Hornblower dived below with his message.

'My compliments to Mr Eccles,' said Pellew, looking up from his desk, 'and I'll be on deck immediately.'

There was just enough of a southerly breeze to enable the Indefatigable to weather the point in safety. With her anchor catted she braced round her yards and began to steal seaward; in the disciplined stillness which prevailed the sound of the ripple of water under her cutwater was clearly to be heard — a musical note which told nothing, in its innocence, of the savagery and danger of the world of the sea into which she was entering. Creeping along under her topsails the Indefatigable made no more than three knots, and the galleys came surging past her again, oars beating their fastest rhythm, as if the galleys were boasting of their independence of the elements. Their gilt flashed in the sun as they overtook to windward, and once again their foul stench offended the nostrils of the men of the Indefatigable.

'I'd be obliged if they'd keep to leeward of us,' muttered Pellew, watching them through his glass. 'But I suppose that's not Spanish courtesy. Mr Cutler!'

'Sir!' said the gunner.

'You may commence the salute.'

'Aye aye, sir.'

The forward carronade on the lee side roared out the first of its compliments, and the fort of Puntales began its reply. The sound of the salute rolled round the beautiful bay; nation was speaking to nation in all courtesy.

'The next time we hear those guns they'll be shotted, I fancy,' said Pellew, gazing across at Puntales and the flag of Spain flying above it.

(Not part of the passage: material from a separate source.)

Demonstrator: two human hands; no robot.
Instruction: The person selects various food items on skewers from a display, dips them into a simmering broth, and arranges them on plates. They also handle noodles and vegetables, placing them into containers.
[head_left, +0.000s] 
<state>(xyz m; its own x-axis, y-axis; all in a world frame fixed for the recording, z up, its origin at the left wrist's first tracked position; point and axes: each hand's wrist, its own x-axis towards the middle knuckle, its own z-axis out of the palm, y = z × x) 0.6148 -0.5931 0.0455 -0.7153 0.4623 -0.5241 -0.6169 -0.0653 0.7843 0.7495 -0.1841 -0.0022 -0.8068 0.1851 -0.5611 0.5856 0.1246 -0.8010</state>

Indeed, the tide of war was turning against England. Nation after nation had retired from the contest against France, some worsted by arms, and some by the diplomacy of the vigorous young republic. To any thinking mind it was obvious that once the step from war to neutrality had been taken, the next step would be easy, from neutrality to war on the other side. Hornblower could foresee, close at hand, a time when all Europe would be arrayed in hostility to England, when she would be battling for her life against the rejuvenescent power of France and the malignity of the whole world.

'Set sail please, Mr Eccles,' said Pellew.

Two hundred trained pairs of legs raced aloft; two hundred trained pairs of arms let loose the canvas, and the Indefatigable doubled her speed, heeling slightly to the gentle breeze. Now she was meeting the long Atlantic swell. So were the galleys; as the Indefatigable overtook them, Hornblower could see the leader put her nose into a long roller so that a cloud of spray broke over her forecastle. That was asking too much of such frail craft. Back went one bank of oars, forward went the other. The galleys rolled hideously for a moment in the trough of the sea before they completed their turn and headed back for the safe waters of Cadiz Bay. Someone forward in the Indefatigable began to boo, and the cry was instantly taken up through the ship. A storm of boos and whistles and catcalls pursued the galleys, the men momentarily quite out of hand while Pellew spluttered with rage on the quarterdeck and the petty officers strove in vain to take the names of the offenders. It was an ominous farewell to Spain.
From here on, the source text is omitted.